Computer generated decisions can’t be treated like a black box. In a world of Glassdoor, social media and comparison platforms people demand more transparency. The criteria used for the decision and the high-level analytics (as appropriate) to support the decision should be available and easy to find.
If I missed out on a role I’d rather know it was because I hadn’t worked in X industry, only had Y years experience and the analytics show people with my profile didn’t perform as well as others for this role. This may seem uncomfortable in today’s world but it’s what goes on in recruiter’s heads today. The difference being these rules are now applied consistently, fairly and most importantly transparently.
We have to get used to machines making decisions for us and accepting that in many situations they’ll do a better job. However, freeing up leaders from onerous decision making means they’ll have more time to understand what decisions are made and why. Leaders will have greater visibility of more of the decisions across the organisation and importantly visibility of the criteria on which the decisions were made with confidence they were fairly applied.
Organisations should set up new internal groups to regularly and independently audit algorithms and provide assurance. Algorithms should also be regularly reviewed and updated to make sure they are still fit for purpose.

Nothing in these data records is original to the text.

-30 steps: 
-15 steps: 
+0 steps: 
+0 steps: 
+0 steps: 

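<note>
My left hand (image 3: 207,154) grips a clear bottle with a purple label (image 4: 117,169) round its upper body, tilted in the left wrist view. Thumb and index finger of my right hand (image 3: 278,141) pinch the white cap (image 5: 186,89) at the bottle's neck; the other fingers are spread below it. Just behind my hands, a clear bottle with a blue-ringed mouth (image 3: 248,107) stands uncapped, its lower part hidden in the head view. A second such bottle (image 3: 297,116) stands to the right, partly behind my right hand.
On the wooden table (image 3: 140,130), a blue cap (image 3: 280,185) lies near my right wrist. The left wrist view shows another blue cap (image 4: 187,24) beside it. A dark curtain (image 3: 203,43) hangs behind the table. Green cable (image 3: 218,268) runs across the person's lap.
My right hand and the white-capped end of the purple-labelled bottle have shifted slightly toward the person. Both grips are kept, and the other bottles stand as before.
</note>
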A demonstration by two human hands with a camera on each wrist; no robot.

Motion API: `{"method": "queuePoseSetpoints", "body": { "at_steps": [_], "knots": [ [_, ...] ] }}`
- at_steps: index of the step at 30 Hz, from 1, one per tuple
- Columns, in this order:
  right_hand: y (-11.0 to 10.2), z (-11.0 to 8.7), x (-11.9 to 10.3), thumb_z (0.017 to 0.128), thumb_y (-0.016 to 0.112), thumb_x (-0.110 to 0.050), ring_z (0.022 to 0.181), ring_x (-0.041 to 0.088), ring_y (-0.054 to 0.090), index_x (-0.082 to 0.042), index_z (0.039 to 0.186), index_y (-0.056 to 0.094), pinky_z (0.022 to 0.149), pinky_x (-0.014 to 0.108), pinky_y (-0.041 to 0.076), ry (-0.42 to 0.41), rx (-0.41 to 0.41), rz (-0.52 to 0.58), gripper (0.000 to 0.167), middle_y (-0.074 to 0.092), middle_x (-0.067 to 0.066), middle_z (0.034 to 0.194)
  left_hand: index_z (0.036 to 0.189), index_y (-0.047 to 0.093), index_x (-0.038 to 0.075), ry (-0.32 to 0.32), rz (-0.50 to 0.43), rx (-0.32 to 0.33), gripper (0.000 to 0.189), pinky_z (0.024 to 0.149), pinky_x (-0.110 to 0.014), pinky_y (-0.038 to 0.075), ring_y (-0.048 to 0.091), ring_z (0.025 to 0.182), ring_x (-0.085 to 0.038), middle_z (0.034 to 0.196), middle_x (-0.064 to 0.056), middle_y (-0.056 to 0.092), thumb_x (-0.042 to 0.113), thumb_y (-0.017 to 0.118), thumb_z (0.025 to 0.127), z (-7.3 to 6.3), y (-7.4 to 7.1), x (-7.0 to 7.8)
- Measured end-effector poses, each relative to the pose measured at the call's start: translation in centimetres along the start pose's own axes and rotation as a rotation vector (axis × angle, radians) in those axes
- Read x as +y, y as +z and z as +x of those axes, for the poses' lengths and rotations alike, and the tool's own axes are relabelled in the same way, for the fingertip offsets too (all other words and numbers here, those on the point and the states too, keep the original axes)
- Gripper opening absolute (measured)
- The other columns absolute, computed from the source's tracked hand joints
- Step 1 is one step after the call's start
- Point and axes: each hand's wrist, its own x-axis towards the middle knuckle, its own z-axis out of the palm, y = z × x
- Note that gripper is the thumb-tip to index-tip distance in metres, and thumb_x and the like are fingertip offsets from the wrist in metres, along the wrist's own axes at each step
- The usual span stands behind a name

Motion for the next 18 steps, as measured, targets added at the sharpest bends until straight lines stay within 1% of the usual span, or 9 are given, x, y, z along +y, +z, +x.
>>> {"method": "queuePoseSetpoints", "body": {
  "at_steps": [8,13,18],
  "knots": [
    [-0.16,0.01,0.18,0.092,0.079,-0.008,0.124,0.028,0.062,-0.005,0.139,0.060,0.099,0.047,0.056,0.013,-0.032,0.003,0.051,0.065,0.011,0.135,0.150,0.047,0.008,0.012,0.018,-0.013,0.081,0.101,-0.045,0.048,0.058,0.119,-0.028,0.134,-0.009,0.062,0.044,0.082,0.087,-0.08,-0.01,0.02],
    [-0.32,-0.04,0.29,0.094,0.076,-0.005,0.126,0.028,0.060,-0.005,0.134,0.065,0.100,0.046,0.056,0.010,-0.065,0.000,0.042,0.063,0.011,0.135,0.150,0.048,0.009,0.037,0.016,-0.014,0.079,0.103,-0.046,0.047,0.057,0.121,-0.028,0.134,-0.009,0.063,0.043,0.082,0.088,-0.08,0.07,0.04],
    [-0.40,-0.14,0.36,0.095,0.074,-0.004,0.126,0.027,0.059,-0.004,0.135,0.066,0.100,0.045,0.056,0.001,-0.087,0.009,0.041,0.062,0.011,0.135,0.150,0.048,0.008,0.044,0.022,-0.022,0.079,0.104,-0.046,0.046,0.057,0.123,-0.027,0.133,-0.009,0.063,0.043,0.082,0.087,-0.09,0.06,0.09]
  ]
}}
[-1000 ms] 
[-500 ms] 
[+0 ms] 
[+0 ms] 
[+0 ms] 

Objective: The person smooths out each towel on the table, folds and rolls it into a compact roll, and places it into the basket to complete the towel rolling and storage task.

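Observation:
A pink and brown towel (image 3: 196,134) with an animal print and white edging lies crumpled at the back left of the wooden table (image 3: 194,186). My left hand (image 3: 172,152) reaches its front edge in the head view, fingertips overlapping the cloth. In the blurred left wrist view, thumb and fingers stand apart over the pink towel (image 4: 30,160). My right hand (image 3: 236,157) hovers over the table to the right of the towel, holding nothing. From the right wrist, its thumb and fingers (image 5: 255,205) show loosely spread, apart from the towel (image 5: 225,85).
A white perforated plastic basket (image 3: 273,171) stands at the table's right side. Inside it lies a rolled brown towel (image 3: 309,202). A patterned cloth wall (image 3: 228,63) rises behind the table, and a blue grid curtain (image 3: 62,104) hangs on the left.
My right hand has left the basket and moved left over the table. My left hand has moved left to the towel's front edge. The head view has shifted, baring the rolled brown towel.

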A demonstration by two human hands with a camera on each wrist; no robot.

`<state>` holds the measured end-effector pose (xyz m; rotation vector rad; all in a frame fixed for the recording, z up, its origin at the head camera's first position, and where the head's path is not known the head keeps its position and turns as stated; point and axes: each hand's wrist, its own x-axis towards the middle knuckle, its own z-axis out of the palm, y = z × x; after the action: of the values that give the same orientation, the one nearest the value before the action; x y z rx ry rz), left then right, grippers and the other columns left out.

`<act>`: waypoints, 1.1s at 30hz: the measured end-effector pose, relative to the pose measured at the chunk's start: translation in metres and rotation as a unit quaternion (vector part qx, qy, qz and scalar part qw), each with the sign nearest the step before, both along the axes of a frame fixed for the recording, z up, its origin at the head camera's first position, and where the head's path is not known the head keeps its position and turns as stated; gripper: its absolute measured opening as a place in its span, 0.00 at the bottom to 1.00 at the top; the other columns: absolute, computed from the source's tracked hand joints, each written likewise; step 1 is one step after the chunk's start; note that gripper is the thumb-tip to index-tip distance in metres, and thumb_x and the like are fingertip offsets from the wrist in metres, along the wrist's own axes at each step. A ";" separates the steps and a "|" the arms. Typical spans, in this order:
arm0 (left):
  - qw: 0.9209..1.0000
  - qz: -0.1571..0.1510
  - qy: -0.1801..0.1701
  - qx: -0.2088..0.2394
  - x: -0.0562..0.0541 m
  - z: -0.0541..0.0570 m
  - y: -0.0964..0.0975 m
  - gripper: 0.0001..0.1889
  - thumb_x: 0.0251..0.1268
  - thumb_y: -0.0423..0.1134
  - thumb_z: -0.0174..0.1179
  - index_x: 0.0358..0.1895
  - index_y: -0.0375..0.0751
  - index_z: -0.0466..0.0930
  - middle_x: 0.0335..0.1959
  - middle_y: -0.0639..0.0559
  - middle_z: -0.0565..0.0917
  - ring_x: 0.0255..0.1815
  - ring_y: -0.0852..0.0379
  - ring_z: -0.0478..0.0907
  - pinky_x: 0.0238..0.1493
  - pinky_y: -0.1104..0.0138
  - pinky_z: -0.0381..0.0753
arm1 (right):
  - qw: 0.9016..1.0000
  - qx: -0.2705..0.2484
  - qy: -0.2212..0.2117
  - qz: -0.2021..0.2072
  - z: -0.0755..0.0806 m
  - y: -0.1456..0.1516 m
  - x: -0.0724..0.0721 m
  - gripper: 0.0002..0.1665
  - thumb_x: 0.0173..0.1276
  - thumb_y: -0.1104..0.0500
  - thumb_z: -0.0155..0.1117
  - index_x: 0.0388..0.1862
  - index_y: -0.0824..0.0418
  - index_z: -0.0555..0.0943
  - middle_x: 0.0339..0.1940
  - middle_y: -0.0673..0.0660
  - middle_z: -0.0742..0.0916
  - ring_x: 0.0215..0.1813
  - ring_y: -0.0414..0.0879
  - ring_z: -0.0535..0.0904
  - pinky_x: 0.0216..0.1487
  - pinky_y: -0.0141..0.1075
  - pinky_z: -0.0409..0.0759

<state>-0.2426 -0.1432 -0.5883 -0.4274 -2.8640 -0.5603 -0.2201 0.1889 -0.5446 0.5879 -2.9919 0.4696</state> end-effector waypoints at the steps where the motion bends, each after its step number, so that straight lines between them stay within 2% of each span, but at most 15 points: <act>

The role of the leader needs to be redefined. With time freed up from the day to day mundane decision making process leaders should spend more time leading. This means spending time face to face with people; employees, customers or suppliers. Technology used as an enabler to connect leaders and people not the reverse, as seems to be the case today. Meeting people and listening needs to become a part of a leader’s role once more.
Innovation and speed is the new currency of competitive advantage. Organisations should set up new business units outside of their governance processes with the objective to innovate. Recruitment should be people that do NOT fit the algorithm and they should have free rein to experiment and allow ‘good’ failures as Atlassian do. These business units will engage the community outside the walls of the organisation, gamify ideas to select the best options and bid for seed funding or crowd source investment. This will allow the identification of the next disruption or creative genius that no computer programme can ever find.
I don’t subscribe to the ‘robots will take our jobs’ movement for a second. For every role automated infinite opportunities, new roles and industries are created. But this will never happen while we just look to simply replace human tasks with computer-generated outputs. We need to redesign our organisations.